Il ciclo di vita delle console sta cambiando, e Sony lo ha capito meglio di chiunque altro. Lo ha detto chiaramente Lin Tao, Chief Financial Officer di Sony, durante l’ultima call finanziaria trimestrale: la corsa di PlayStation 5 è solo a metà del suo viaggio. Una dichiarazione che non passa inosservata, soprattutto in un momento in cui il mercato chiede continuità, sostenibilità e una transizione più fluida tra generazioni.
Il riferimento è al predecessore, PlayStation 4: lanciato nel 2013, dopo oltre un decennio conserva ancora una base di utenti attivi e affezionati. Questo allunga naturalmente la vita commerciale e operativa della piattaforma, spostando in avanti anche i tempi del suo pensionamento. E il PS5, secondo Sony, sta seguendo la stessa traiettoria, ma in forma ancora più estesa. Non si tratta solo di vendere hardware, ma di costruire un ecosistema che resista nel tempo, alimentato da giochi, servizi e community.

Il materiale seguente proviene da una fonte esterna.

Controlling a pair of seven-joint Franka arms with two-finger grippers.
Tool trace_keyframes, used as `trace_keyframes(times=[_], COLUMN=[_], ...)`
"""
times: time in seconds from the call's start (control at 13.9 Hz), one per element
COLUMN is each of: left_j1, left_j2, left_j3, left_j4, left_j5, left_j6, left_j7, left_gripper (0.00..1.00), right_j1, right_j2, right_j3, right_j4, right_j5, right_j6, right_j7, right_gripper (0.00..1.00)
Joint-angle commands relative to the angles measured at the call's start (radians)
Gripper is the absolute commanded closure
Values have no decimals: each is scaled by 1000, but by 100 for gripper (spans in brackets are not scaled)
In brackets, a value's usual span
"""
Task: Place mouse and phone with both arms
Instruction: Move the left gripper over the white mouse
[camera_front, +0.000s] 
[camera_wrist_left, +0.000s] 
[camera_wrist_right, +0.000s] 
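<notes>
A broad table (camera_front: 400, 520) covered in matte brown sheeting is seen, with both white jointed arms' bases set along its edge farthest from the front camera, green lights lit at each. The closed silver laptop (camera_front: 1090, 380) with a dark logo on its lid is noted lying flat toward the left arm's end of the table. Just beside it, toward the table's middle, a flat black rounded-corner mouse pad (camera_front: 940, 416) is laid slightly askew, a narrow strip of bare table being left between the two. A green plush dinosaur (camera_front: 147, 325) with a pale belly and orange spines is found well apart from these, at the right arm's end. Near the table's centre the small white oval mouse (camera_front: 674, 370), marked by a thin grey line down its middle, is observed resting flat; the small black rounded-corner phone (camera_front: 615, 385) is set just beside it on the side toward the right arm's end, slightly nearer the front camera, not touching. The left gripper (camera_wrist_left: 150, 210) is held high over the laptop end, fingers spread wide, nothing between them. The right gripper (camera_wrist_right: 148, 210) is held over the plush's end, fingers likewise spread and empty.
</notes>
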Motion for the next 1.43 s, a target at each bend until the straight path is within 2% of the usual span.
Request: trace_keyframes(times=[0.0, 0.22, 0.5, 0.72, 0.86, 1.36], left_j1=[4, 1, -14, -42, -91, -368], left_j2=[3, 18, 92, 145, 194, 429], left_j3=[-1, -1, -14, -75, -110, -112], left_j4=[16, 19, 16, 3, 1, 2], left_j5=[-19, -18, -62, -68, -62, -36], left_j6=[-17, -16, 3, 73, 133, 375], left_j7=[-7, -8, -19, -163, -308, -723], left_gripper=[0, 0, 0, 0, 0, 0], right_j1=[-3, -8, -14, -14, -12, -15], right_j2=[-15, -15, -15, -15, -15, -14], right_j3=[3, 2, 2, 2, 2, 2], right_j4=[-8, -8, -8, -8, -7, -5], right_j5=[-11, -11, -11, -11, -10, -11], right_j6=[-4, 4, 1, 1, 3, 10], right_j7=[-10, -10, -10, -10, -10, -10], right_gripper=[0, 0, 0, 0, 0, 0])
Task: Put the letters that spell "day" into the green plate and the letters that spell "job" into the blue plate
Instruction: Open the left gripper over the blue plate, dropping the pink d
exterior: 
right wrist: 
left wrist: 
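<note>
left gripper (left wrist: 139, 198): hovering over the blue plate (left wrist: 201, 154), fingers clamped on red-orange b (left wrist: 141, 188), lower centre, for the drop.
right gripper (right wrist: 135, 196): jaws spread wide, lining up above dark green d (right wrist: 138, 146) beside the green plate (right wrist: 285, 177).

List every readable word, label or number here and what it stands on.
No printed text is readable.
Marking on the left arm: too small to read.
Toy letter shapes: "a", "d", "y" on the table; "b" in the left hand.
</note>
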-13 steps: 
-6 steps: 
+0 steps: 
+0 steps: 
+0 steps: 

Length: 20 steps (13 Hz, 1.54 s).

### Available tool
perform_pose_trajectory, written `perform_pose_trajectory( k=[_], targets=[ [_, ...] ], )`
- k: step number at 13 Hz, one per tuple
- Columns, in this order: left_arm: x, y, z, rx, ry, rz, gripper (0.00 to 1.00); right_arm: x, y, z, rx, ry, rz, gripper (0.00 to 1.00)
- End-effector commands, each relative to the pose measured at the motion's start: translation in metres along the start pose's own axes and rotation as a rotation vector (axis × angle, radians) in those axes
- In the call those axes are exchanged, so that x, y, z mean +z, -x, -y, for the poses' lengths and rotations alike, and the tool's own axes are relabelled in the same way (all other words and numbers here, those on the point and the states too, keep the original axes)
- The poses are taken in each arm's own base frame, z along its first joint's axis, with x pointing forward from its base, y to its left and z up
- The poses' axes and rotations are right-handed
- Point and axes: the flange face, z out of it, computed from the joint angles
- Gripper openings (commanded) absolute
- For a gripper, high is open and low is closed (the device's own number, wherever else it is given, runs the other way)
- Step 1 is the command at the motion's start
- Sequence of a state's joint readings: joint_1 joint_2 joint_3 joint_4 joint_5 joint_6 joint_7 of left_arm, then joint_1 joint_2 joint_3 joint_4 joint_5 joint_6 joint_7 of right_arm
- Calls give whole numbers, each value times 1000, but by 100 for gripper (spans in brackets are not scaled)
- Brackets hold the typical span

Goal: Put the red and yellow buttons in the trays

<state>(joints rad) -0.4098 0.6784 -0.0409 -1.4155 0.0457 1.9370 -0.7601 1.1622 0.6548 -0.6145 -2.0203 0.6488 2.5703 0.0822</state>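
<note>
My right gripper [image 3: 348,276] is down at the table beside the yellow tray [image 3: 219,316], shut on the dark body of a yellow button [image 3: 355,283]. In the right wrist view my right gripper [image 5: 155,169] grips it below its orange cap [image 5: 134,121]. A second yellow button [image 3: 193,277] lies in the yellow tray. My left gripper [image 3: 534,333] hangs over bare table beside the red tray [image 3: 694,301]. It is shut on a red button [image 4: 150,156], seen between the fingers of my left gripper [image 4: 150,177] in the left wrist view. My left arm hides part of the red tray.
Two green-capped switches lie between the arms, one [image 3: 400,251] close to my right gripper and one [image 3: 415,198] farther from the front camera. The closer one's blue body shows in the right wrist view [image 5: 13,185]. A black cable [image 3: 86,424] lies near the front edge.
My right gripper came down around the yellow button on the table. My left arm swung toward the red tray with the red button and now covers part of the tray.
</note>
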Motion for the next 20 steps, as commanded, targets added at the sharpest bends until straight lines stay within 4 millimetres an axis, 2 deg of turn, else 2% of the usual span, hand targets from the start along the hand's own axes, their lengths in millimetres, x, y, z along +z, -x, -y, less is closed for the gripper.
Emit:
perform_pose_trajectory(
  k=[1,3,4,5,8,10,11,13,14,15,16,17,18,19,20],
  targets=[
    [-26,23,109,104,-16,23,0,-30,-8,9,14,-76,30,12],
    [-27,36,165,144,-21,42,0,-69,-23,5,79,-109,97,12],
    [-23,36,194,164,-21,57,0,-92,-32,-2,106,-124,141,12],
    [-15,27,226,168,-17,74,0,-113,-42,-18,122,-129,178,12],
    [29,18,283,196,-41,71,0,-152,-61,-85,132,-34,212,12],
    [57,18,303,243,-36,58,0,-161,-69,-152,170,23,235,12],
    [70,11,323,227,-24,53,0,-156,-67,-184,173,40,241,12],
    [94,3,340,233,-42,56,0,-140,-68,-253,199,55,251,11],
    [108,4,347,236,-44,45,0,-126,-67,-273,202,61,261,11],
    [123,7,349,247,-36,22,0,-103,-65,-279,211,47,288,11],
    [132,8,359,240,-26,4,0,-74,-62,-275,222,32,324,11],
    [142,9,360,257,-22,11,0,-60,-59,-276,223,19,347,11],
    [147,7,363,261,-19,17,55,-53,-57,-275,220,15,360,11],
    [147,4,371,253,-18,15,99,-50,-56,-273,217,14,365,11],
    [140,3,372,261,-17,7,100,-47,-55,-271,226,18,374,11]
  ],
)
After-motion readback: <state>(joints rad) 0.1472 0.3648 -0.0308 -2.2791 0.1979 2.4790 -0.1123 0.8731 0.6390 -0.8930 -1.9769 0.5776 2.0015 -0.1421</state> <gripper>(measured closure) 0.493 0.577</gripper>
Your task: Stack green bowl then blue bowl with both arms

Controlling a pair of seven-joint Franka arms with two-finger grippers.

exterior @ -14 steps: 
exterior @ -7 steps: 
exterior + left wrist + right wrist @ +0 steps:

Ma allora, quando arriverà PlayStation 6? Le parole del CFO non vanno lette come una semplice previsione di calendario, ma come la conferma di una strategia precisa: le generazioni future non soppianteranno quelle passate in modo netto, ma conviveranno a lungo. È probabile che il PS6 veda la luce tra il 2027 e il 2028, ma il PS5 continuerà molto probabilmente a essere supportato fino ai primi anni Trenta, esattamente come oggi il PS4 riceve ancora alcuni titoli, seppur in misura minore.
Alla base di questa scelta c’è una logica economica ineccepibile. Sviluppare giochi per una console appena lanciata – che magari ha venduto 10-15 milioni di unità nel primo anno – significa rivolgersi a un parco utenti ancora limitato. Se invece lo stesso gioco esce anche per la generazione precedente, che a quel punto potrebbe superare i 100 milioni di console, il potenziale pubblico si moltiplica. È il motivo per cui colossi come Call of Duty restano ancora legati a piattaforme “vecchie”: i numeri ci sono, e l’investimento nello sviluppo multipiattaforma conviene.
Il futuro del gaming, insomma, non sarà più scandito da sostituzioni brusche, ma da sovrapposizioni lunghe e calcolate. E per i giocatori, questo significa più tempo per godersi la console che già possiedono, senza sentirla obsoleta da un giorno all’altro.